_WHAT YOU SHOULD DO:_ Please count, in the material below, each line containing "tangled", and report only the number.

--- START ---

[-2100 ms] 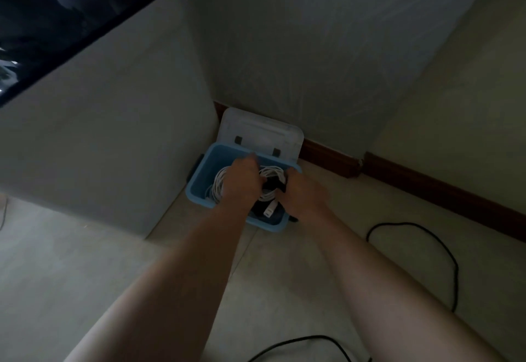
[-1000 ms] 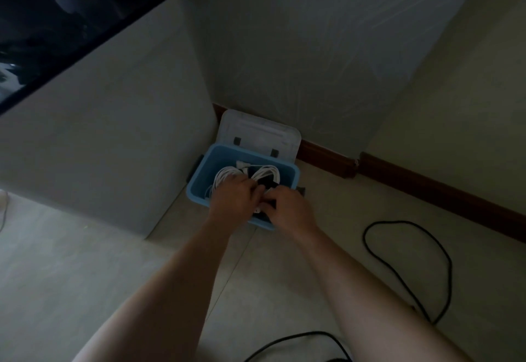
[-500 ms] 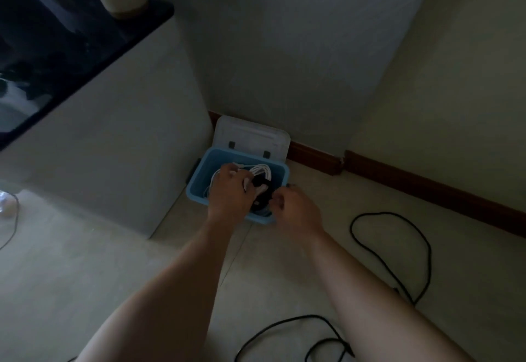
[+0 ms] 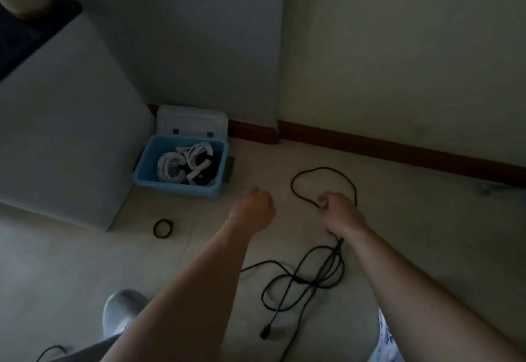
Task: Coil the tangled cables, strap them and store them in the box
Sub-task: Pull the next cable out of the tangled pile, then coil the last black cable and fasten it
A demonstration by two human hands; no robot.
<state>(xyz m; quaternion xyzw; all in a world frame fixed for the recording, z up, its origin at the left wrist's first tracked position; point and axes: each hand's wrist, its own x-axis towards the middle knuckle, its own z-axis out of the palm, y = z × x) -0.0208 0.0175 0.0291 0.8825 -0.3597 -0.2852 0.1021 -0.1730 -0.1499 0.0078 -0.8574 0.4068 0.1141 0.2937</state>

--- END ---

_THE ANSWER:_ 2